From: Alex Tomas <alex@clusterfs.com>
Subject: Re: Updated patches for journal checksums.
Date: Tue, 19 Jun 2007 13:10:53 +0400
Message-ID: <46779D9D.2090109@clusterfs.com>
References: <1182239437.3784.11.camel@dhcp7.linsyssoft.com> <46778DBE.3090801@clusterfs.com> <1182240928.3784.18.camel@dhcp7.linsyssoft.com> <20070619085141.GR5181@schatzie.adilger.int>
Mime-Version: 1.0
Content-Type: text/plain; charset=ISO-8859-1; format=flowed
Content-Transfer-Encoding: 7bit
Cc: Girish Shilamkar <girish@clusterfs.com>,
	Ext4 Mailing List <linux-ext4@vger.kernel.org>,
	Theodore Tso <tytso@mit.edu>
To: Andreas Dilger <adilger@clusterfs.com>
In-Reply-To: <20070619085141.GR5181@schatzie.adilger.int>
Sender: linux-ext4-owner@vger.kernel.org

Andreas Dilger wrote:
> I _think_ Alex is asking "what happens if during a transaction undergoing
> checkpoint of blocks to filesystem (not the last one in the journal) is
> interrupted by a crash and upon restart the partially-checkpointed
> transaction is found to have a checksum error?"

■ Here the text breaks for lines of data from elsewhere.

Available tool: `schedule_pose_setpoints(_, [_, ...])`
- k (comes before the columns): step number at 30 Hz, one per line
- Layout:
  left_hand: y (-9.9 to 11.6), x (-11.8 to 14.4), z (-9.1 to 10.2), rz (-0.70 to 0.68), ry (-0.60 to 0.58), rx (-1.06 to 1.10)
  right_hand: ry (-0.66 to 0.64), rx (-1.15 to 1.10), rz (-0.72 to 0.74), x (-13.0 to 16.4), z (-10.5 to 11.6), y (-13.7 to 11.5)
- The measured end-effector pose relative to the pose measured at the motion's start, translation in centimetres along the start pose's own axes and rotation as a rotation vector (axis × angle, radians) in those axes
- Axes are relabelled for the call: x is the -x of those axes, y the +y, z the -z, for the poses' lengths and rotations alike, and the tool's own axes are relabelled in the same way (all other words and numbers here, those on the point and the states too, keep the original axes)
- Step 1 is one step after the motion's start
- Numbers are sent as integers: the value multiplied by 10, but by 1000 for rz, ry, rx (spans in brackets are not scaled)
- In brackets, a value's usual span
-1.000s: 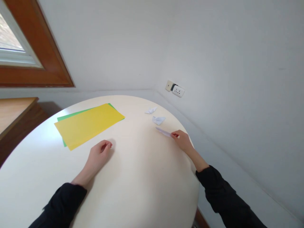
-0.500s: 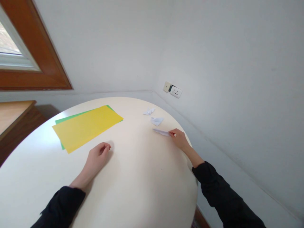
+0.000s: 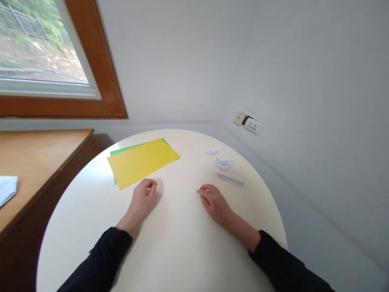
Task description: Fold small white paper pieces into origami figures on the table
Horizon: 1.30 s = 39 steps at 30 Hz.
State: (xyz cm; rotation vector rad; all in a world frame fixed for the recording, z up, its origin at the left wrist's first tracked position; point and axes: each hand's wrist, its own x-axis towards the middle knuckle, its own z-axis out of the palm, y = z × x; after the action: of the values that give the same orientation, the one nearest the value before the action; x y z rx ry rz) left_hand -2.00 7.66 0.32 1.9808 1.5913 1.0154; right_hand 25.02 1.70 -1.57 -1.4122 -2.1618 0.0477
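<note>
My left hand (image 3: 146, 194) rests on the round white table (image 3: 182, 243) with its fingers curled in, and nothing shows in it. Just beyond it lies a yellow sheet of paper (image 3: 142, 160), overlapping a green sheet (image 3: 126, 150) whose edges peek out. My right hand (image 3: 213, 199) is over the table's middle, fingers loosely stretched and holding nothing. To its right, apart from it, lies a narrow folded white paper strip (image 3: 231, 180). Behind the strip sit a folded white paper piece shaped like a boat (image 3: 224, 164) and a smaller winged paper fold (image 3: 213, 151).
A wooden desk (image 3: 39, 150) with a pale folded item (image 3: 7, 188) on it stands to the left. Beyond the table are white walls with a power socket (image 3: 253, 125). A wood-framed window (image 3: 112, 101) is at upper left.
My right hand has let go of the folded paper strip and moved left, toward the table's middle. The strip now lies on the table. The view has turned left.
</note>
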Motion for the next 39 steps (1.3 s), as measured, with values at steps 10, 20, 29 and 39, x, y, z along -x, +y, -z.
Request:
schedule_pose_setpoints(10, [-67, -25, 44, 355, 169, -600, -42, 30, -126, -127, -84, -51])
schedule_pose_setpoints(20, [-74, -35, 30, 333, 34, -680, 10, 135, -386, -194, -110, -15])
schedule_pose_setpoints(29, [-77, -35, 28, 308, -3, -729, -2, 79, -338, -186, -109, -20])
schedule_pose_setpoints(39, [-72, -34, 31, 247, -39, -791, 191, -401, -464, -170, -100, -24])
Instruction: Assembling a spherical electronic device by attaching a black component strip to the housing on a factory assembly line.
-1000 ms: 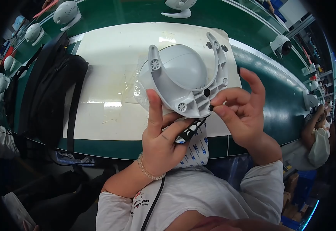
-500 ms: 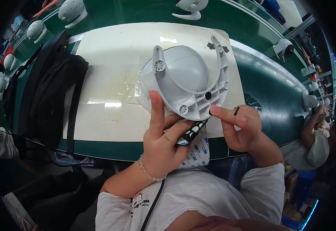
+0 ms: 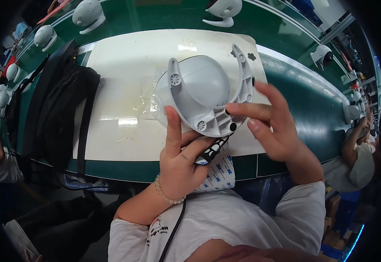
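A white rounded device with a curved, U-shaped stand (image 3: pixel 205 120) lies with the stand's ribbed underside toward me. Round black pads sit on that underside, one of them (image 3: pixel 233 126) near the front edge. My left hand (image 3: pixel 181 159) is closed on a sheet of black pads with white round holes (image 3: pixel 213 150), its blue-printed white backing (image 3: pixel 221 172) hanging below. Its raised finger rests against the stand. My right hand (image 3: pixel 273 124) has its fingers apart, one fingertip touching a second pad on the stand. Another black piece (image 3: pixel 254 81) shows at a higher fingertip of that hand.
The device rests on a pale board (image 3: pixel 112 139) with clear film on it, on a green table (image 3: pixel 304 113). A black bag (image 3: pixel 59 105) lies at the left. Similar white devices (image 3: pixel 89 15) stand along the far side. Other people sit at both sides.
My right index finger has moved from the pad at the front edge up to the one behind it, uncovering the front pad. The hand has opened wider. My left hand keeps its hold.
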Tool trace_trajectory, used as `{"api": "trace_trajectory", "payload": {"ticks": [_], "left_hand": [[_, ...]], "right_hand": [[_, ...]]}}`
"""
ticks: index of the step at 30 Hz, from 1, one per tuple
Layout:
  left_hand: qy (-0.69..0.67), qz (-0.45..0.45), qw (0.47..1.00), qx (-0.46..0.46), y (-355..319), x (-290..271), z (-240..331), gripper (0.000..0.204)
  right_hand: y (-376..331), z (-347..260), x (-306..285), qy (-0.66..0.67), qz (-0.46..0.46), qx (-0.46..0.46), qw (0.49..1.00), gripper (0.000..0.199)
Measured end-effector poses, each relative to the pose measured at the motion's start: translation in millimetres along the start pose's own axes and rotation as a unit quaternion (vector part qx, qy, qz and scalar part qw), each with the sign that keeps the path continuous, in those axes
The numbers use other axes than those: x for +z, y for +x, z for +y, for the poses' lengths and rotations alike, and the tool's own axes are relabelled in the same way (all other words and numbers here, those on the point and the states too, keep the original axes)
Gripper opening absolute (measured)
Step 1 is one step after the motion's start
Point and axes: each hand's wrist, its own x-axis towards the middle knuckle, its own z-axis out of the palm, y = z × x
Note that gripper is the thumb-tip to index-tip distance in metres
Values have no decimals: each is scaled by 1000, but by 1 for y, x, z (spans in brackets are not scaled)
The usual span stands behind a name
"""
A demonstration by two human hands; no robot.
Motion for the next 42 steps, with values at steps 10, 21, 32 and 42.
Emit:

yup, thanks for clarification.

>>> what do we do if transaction in the journal is found with wrong
>>> checksum? leave partial transaction in-place?
>> The sanity of the transaction is checked in PASS_SCAN. And if checksum
>> is found to be incorrect for nth transaction then last transaction which
>> is written to disk is (n - 1).
> 
> The recovery.c code (AFAIK) does not do replay for any transaction that
> does not have a valid checksum, or transactions beyond that.  If the
> bad transaction had already started chekpoint (i.e. isn't the last
> committed transaction) then the journal _should_ return an error up to
> the filesystem, so it can call ext4_error() at startup.  For e2fsck
> (which normally does journal replay & recovery) it can do a full
> filesystem check at this point.

hmm. it actually can be last transaction (following no activity?)

thanks, Alex